There are many features and as many complexities to the Python tools we will deal with today, but in this material, we cover some very typical tasks you will want to do. They all revolve around generating masked 3D datasets from NASA MODIS datasets, which is a very useful form of global biophysical information over the last decade+. We also provide much material for further reading and use when you are more confident in your programming.
A final point here is that the material we cover today is very closely related to what you will need to do in the first section of your assessed practical that we will introduce next week, so you really need to get to grips with this now.

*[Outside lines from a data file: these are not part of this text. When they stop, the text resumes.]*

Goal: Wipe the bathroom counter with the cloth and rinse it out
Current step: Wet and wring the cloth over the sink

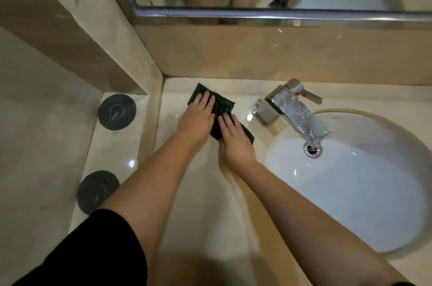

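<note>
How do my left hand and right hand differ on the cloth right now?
The left hand lies farther back, over the far end of the cloth, toward the wall corner. The right hand sits nearer, on the end closer to the sink. Both press flat with straight fingers.

Left hand (196, 119): palm down, fingers straight and close together, pointing away from the body, laid flat on the cloth (222, 105); left forearm (152, 180) bare, reaching in from the lower left, black sleeve (93, 250) on the upper arm. Right hand (235, 140): palm down just beside the left hand and slightly nearer the body, fingers straight, flat on the same cloth; right forearm (304, 204) bare, entering from the lower right. The forearms converge toward the hands.
</note>
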Motion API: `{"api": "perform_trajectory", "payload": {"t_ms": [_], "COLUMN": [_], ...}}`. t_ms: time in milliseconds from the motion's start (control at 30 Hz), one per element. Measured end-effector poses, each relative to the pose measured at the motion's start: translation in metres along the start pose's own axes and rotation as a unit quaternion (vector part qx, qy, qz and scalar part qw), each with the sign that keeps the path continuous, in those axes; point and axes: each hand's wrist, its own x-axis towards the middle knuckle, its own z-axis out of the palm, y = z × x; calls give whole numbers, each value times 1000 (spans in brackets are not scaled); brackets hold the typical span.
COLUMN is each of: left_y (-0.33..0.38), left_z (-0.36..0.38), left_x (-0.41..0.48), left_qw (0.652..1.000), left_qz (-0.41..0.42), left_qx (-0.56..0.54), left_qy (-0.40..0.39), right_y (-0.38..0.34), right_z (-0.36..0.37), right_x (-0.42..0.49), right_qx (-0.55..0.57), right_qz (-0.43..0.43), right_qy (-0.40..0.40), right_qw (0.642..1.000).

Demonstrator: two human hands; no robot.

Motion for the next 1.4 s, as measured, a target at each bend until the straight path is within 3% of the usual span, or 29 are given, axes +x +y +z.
{"api": "perform_trajectory", "payload": {"t_ms": [400, 567, 700, 767, 867, 933, 1033, 1167, 1400], "left_y": [82, 112, 150, 176, 214, 233, 259, 294, 326], "left_z": [27, 38, 39, 35, 28, 32, 40, 34, 0], "left_x": [-33, -75, -93, -96, -105, -110, -116, -112, -100], "left_qw": [993, 993, 991, 978, 922, 893, 884, 870, 884], "left_qz": [118, 100, 69, 52, -25, -45, -10, 30, 7], "left_qx": [-10, -69, -107, -197, -384, -444, -457, -487, -467], "left_qy": [-5, -6, -29, -32, -42, -63, -94, -68, -8], "right_y": [62, 75, 99, 115, 135, 148, 167, 185, 224], "right_z": [-22, -40, -60, -75, -103, -122, -148, -176, -198], "right_x": [-66, -92, -121, -138, -154, -163, -176, -192, -210], "right_qx": [18, 42, 89, 113, 133, 138, 139, 146, 161], "right_qz": [76, 76, 78, 63, 49, 35, 16, 9, 33], "right_qy": [81, 49, 77, 102, 132, 150, 174, 187, 200], "right_qw": [994, 995, 990, 986, 981, 978, 975, 971, 966]}}
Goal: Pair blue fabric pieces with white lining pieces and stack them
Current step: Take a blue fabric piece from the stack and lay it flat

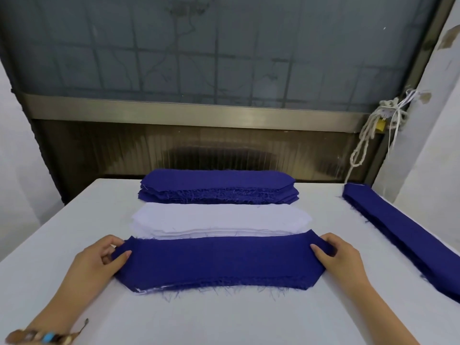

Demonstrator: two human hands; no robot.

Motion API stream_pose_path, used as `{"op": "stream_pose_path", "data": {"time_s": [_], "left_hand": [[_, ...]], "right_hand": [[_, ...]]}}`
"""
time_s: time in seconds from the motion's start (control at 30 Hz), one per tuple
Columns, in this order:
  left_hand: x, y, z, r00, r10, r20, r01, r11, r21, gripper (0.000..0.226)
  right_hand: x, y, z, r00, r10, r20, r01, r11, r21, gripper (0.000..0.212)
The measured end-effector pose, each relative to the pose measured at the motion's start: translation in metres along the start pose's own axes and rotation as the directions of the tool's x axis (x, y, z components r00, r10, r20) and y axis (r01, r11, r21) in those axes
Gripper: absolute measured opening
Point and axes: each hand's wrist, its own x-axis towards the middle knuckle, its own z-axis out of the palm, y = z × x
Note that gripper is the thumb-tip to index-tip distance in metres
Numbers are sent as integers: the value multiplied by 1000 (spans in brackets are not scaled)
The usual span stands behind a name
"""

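A beaded bracelet (42,336) is sitting on the left wrist at the near left of the white surface (224,319); both forearms are reaching forward over the near edge.

The left hand (99,257) is gripping the left end of the blue fabric piece (219,262), thumb lying on top and fingers curling round the cloth's edge; the right hand (341,257) is gripping the right end the same way, thumb on top, fingers wrapping the tip. The blue fabric piece is lying flat across the middle of the surface, its frayed long edge facing the near edge; a thin sliver of a white lining piece (149,290) is peeking out from under its near left corner.

Just behind it, touching its far edge, a white lining stack (219,219) is lying parallel; behind that, close to the far edge, a thick blue stack (219,185) is resting with ragged threads showing along its side.

Along the right edge, well apart from these, a pile of long blue strips (403,235) is running from the far right corner towards the near side.

Beyond the surface, a pale rope (361,145) and a brass padlock (380,125) are hanging at the right of a frosted window (199,58).
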Motion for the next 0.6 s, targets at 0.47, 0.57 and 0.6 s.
{"op": "stream_pose_path", "data": {"time_s": [0.47, 0.57, 0.6], "left_hand": [[6, -11, 3, 987, 102, -126, -97, 994, 45, 25], [9, -17, 5, 985, 92, -143, -81, 993, 84, 20], [9, -18, 6, 985, 89, -148, -76, 993, 92, 20]], "right_hand": [[2, 6, 4, 996, 51, -74, -48, 998, 33, 18], [1, 6, 5, 993, 68, -96, -65, 997, 40, 18], [0, 6, 5, 992, 70, -103, -65, 997, 46, 18]]}}
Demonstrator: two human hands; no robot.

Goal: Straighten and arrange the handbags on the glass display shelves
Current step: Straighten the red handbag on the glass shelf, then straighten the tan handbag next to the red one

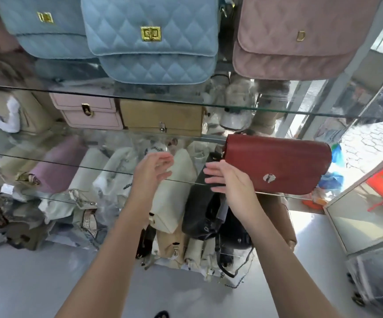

There is not as much 'new' material as in previous weeks now, but we assume that you have understood, and can make use of, material from those lectures.
5.0 Function fitting and Interpolation
In today's session, we will be using some of the LAI datasets we examined last week (masked by national boundaries) and doing some analysis on them.
First, we will examine how to improve our data reading function by extracting only the area we are interested in. This involves querying the 'country' mask to find its limits and passing this information through to the reader. Then we will look at methods to interpolate and smooth over gaps in datasets using various methods. Finally, we will look at fitting models to datasets, in this case a model describing LAI phenology.
In today's practical, you will gain experience of using the ENVI software package.
These notes explain about the coursework to be submitted.
Using monthly fire count data from MODIS Terra, develop and test a predictive model for the number of fires per unit area per year driven by Sea Surface Temperature anomaly data.
8.0 P Theory
Using hyperspectral image data over an agricultural area, use photon recollision theory to produce a map of Leaf Area Index.